Gov. Gavin Newsom announced on Thursday that California is going to begin making its own insulin, in an effort to expand access and ensure that the people who need the drug can still afford it.
“California is going to make its own insulin. Nothing, nothing epitomizes market failures more than the cost of insulin,” Newsom said in his announcement, adding that some patients have to spend $300 to $500 per vial, which typically only last a patient about 30 days.
The state will allocate $100 million to produce the drug “at a cheaper price, close to at cost, and to make it available to all,” he said. Half of the money will go toward opening and staffing a manufacturing facility in the state and the other will cover costs of developing the product. Newsom has also been working on plans to potentially lower prices of other prescription drugs in the state.
“In California, we know people should not go into debt to receive life-saving medication,” Newsom said. The governor’s office says that the plan will cut the cost of insulin in half, if not more.
People in the U.S. pay more for insulin than people in any other wealthy country — often paying between 5 to 10 times more than what people in other countries do, research has found. With such high costs for common types of insulin, some people with diabetes have been organizing caravans to travel to Canada in order to obtain the medication for a fraction of the cost.
A recent survey by CharityRx found that a whopping four out of five patients have taken on credit card debt in order to afford insulin, taking on an average of $9,000 per patient. Additionally, 83 percent of respondents said they’ve feared not being able to pay for basic necessities like clothes, food and rent due to the cost of their insulin.
The high costs of insulin have had dangerous consequences. Yale University researchers found that one in four diabetes patients who visited the Yale Diabetes Center in 2017 said that they were skipping or skimping on doses of insulin because of the cost of the drug — which led to poorer health outcomes for those patients.

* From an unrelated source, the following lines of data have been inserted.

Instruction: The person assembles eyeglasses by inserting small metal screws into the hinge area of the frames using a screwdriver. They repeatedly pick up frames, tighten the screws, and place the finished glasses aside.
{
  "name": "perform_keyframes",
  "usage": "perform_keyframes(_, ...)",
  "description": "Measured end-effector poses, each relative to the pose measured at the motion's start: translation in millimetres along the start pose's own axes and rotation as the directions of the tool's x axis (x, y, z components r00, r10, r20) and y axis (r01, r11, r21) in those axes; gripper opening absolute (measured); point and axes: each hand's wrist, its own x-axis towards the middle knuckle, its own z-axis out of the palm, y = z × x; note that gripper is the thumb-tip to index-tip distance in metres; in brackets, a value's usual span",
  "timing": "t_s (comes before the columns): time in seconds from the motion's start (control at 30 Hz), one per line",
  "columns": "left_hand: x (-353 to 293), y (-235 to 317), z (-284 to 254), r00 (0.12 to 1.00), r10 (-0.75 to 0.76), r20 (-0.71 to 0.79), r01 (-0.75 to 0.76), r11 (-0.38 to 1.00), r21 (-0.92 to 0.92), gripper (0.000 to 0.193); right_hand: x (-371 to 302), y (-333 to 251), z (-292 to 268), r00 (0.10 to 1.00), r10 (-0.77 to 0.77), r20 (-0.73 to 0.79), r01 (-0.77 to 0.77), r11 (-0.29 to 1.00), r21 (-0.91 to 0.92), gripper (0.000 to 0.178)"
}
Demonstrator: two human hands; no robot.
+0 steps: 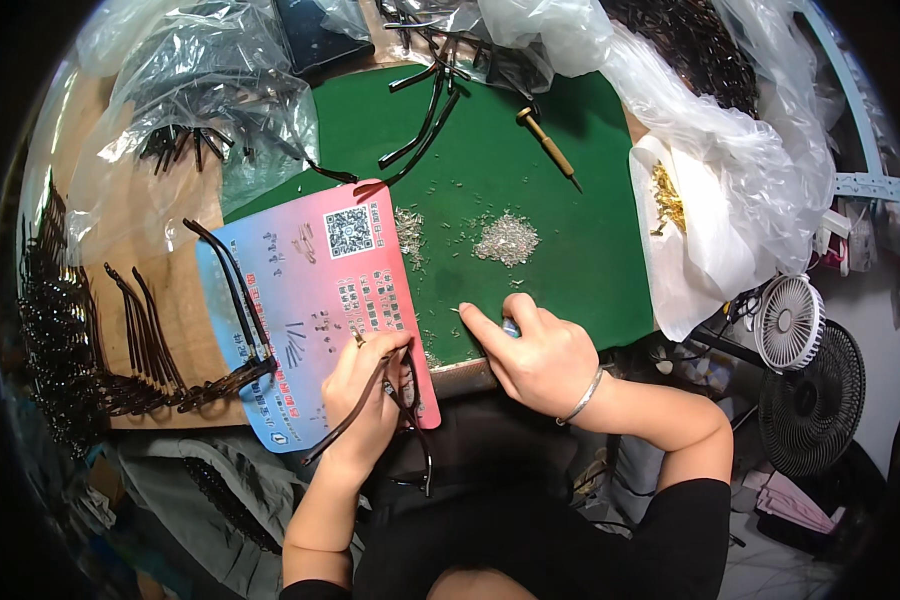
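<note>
So the table (185,300) is a plain wooden top with a green mat (530,170) covering the middle. On the mat there's a little heap of tiny silver screws (507,240), more scattered around it, and a wooden-handled screwdriver (548,147) lying further back. A pink and blue card (320,300) sits half on the mat, half on the wood. Dark glasses arms (145,345) are lined up on the left, and crinkly clear plastic bags (200,80) pile up along the back.

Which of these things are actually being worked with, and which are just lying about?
In use: left hand holding dark spectacle frame; right hand by tiny screws on green mat.

Lying about: wooden-handled tool, white fan, plastic bags, pink-blue card.
</note>
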Motion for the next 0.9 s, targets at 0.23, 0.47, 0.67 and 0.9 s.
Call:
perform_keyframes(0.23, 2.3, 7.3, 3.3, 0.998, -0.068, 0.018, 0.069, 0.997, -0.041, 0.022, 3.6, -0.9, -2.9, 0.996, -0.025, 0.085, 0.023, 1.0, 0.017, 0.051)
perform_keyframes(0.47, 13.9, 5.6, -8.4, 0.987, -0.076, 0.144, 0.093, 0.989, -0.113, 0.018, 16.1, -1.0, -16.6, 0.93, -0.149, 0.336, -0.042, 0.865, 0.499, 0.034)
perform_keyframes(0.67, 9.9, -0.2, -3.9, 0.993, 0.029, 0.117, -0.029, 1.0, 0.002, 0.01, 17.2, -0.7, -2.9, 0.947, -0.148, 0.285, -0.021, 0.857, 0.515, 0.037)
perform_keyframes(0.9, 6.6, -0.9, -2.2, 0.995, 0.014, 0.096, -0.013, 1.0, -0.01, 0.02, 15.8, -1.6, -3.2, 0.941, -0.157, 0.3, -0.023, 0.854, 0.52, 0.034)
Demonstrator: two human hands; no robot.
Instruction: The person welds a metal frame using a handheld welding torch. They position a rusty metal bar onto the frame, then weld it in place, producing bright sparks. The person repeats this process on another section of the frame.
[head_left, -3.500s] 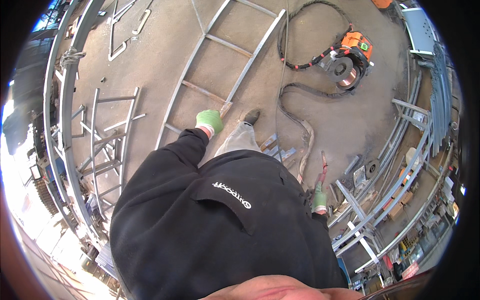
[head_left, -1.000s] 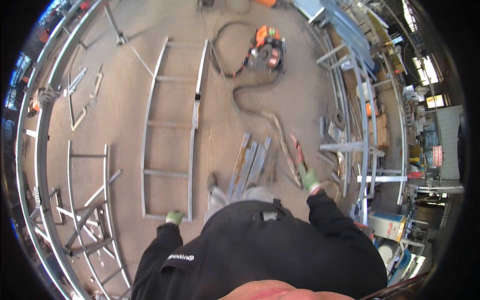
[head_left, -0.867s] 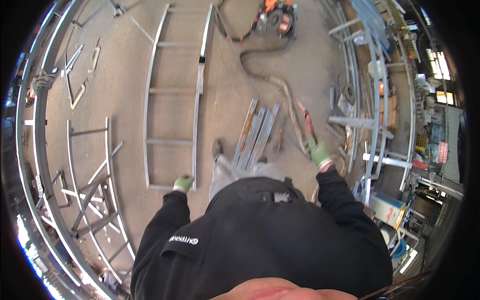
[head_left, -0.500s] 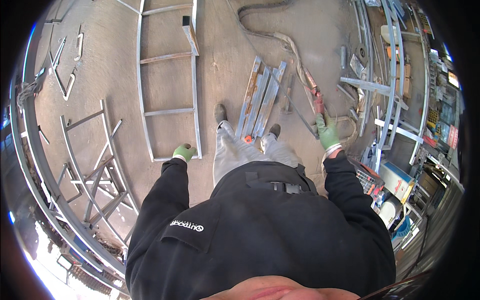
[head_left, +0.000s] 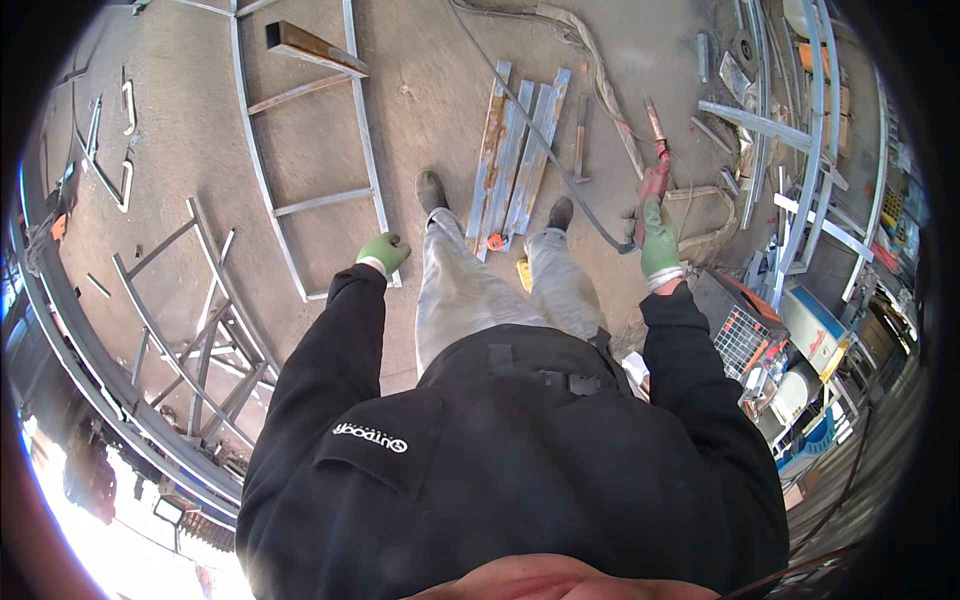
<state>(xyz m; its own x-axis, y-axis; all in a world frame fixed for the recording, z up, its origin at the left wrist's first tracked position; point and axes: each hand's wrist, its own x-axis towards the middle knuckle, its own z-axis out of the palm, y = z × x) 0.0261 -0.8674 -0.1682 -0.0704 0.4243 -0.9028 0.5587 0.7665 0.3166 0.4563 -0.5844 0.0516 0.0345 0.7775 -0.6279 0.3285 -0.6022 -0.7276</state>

Further, about a third of these patients didn’t discuss their underuse of the drug, which could have caused additional health problems.
CharityRx’s findings were even more drastic. The survey found that 38 percent of respondents said that they have had to stay at the hospital for more than a day due to problems caused by insulin rationing, while 33 percent said that rationing has caused them to get sick with other health issues.
Likely partially a result of high insulin prices, diabetes is a leading cause of death in the U.S. In both 2020 and 2021, over 100,000 Americans died due to diabetes, and the illness was the seventh highest cause of death in 2019. Meanwhile, the average price of insulin increased 11 percent every year between 2001 and 2011, research has found, making the condition the most costly chronic condition in the U.S., according to American Action Forum; in the U.S., one in four dollars spent on health care is spent on people with diabetes.
Democrats in Congress have been pushing to lower the cost of insulin. In March, the House passed a bill that would place a cap on prices of insulin to $35 a month or 25 percent of insurance plans’ prices, whichever is lower.
Over the past year, Democrats have also been working on plans to lower drug prices in general. Senate Majority Leader Chuck Schumer (D-New York) released a plan this week that would allow Medicare to negotiate drug prices for the most expensive drugs, though the plan excludes the insulin price cap, unlike the drug price negotiation plan introduced by House Democrats last year.